Celtic ruins near Bad Dürkheim, Rhineland-Palatinate, Germany

The Heidenmauer ("heathen wall") near the Palatine county town of Bad Dürkheim in the German state of Rhineland-Palatinate is a circular rampart or ringwork, two and a half kilometres long, which was built by the Celts around 500 B. C. as a type of Murus Gallicus but was pulled down again not long afterwards. The wooden elements of the wall have disappeared over the course of time by rotting away, but the stones have survived.

The Heidenmauer is a cultural monument according to the protected monument act of Rhineland-Palatinate.

== Geography ==

=== Location ===
The site lies one kilometre northwest of Bad Dürkheim, 170 metres above the town, and covers the 300-metre-high, domed summit of the hill and its southeastern hillside of the Kästenberg. The latter is a southern spur of the Teufelsstein, which is part of the Haardt, the eastern range of the Palatinate Forest facing the Upper Rhine Plain. South of the hillfort the little river of Isenach, a left tributary of the Rhine, breaks through the mountain barrier and enters the plain.

=== Surrounding area ===
To the left and below the former entrance of the Heidenmauer is the old Roman quarry of Kriemhildenstuhl. On the summit of the Teufelstein, a few hundred metres away, is the monolith of the same name, which may have been the location of religious rites in Celtic times. High above the southern bank of the Isenach lie the ruins of two medieval sites: the Hardenburg and, further downstream, the Benedictine abbey of Limburg.

== History ==
The Heidenmauer and its associated settlement were established at the end of the Hallstatt period around 500 B. C. by a Celtic tribe that cannot be more specifically identified. Copious numbers of pottery finds have enabled a very precise dating. Almost all the containers are hand-made, only a few show traces of having been turned; this technology first appeared after c. 500 B. C. in the La Tène period. Other finds included iron, long knives (Hiebmesser) as well as querns (Napoleonshüte), pyramidal stones that were stuck point-down in the ground in order to provide the base for the milling of corn. In addition there is also evidence of milk production and iron smelting.

Based on the finds, it appears that the settlers traded in pottery products from Upper Italy and especially from Ancient Greece.
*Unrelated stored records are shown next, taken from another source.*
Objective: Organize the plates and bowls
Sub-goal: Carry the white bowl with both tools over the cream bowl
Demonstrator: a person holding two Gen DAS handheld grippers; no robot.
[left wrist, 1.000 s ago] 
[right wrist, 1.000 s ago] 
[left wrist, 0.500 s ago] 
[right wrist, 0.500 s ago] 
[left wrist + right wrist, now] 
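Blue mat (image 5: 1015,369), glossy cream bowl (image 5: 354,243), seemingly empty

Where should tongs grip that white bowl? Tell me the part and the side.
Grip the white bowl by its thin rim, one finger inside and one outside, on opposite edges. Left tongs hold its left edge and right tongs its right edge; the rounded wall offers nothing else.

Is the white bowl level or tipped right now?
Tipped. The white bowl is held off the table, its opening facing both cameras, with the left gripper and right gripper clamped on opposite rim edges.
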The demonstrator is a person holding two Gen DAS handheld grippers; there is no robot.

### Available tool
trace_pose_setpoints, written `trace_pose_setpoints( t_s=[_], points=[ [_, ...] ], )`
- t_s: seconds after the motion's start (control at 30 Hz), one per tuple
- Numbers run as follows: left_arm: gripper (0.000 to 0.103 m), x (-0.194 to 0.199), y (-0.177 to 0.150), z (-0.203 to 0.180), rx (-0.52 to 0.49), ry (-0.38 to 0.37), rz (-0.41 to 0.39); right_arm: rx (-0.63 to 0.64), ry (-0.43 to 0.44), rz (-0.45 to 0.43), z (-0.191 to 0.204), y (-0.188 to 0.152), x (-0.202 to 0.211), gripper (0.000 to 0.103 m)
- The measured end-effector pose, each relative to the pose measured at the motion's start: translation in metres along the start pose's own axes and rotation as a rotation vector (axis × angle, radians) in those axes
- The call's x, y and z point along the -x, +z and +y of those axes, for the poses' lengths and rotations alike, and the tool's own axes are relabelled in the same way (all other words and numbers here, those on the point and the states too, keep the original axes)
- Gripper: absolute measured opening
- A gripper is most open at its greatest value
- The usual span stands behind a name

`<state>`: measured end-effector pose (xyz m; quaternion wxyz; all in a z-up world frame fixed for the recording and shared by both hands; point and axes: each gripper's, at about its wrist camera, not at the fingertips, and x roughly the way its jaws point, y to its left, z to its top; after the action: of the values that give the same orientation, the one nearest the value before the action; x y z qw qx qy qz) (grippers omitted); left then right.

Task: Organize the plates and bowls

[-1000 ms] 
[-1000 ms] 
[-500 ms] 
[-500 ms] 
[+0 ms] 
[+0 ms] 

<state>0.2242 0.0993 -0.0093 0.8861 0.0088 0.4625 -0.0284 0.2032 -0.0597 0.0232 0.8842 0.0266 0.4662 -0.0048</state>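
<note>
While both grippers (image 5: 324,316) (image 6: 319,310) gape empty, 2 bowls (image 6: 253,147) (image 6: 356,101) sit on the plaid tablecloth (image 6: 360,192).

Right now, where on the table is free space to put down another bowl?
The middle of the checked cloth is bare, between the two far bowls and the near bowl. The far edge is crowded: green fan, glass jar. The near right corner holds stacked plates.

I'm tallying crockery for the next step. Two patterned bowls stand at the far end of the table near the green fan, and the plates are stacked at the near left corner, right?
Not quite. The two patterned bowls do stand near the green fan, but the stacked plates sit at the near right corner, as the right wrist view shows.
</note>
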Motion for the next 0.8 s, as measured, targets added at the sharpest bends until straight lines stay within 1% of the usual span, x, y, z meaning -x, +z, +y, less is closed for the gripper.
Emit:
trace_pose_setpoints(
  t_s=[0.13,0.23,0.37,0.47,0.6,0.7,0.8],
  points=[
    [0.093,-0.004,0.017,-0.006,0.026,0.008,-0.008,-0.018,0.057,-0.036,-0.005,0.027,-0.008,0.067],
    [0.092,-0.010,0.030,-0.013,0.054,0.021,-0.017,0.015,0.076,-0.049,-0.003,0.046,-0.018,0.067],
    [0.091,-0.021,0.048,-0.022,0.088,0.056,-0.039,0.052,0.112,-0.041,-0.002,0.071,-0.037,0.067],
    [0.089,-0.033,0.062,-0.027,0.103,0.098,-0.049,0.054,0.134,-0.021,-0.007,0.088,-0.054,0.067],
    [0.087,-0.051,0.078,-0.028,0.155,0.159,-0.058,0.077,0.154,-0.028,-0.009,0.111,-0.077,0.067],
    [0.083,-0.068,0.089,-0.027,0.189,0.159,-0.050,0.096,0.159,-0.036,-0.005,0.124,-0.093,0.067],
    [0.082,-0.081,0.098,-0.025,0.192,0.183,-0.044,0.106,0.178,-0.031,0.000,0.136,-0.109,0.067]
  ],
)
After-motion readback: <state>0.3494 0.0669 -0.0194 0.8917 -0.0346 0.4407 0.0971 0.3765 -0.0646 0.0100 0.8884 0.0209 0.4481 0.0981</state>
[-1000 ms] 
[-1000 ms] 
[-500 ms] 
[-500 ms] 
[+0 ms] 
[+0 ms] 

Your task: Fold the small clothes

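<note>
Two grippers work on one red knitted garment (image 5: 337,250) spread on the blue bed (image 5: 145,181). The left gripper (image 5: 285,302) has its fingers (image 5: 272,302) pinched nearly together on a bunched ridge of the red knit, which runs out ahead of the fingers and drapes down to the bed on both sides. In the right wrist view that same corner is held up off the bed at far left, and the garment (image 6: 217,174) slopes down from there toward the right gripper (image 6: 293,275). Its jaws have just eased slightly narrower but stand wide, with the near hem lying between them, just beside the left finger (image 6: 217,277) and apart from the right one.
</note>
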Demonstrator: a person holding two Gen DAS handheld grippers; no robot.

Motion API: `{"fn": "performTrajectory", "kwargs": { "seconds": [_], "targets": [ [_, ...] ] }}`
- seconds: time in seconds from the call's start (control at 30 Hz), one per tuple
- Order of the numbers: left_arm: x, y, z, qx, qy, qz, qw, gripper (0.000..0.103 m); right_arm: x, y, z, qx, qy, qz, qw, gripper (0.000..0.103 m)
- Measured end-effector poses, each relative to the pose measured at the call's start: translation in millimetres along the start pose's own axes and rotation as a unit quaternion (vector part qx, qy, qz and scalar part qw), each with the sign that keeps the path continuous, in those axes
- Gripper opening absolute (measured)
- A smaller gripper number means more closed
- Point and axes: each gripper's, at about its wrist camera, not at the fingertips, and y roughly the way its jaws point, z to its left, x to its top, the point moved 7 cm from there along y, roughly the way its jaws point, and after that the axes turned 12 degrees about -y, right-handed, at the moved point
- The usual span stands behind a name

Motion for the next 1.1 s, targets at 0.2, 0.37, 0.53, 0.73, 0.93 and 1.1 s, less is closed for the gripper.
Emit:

When, at the beginning of the La Tène period, the Greeks moved their trade routes to the Iberian Peninsula and the islands of the western Mediterranean, the settlers lost the source of their supply. Probably as a result of this, the settlement was only occupied by one generation, i.e. for 30 to 40 years. This is ascertainable from the under 20 cm thick settlement layer over the natural earth and from extremely rare improvements in the surviving base of the wall. There are no traces of fire nor conflict, so all sources indicate a peaceful settlement. The dismantling of the wall may have been to prevent a rival tribe from using the structure.

In the 4th century A. D. a small part of the circular rampart as well as the Kriemhildenstuhl below was used by the Romans as a quarry.

== Research history ==
After those parts of Electoral Palatinate that were west of the Rhine had been awarded to the Kingdom of Bavaria in 1815, Bavarian state surveyors became interested in the Heidenmauer. However, investigations were first undertaken in 1874/75 by student, Christian Mehlis, who later became a teacher of history and ancient languages in Neustadt an der Haardt.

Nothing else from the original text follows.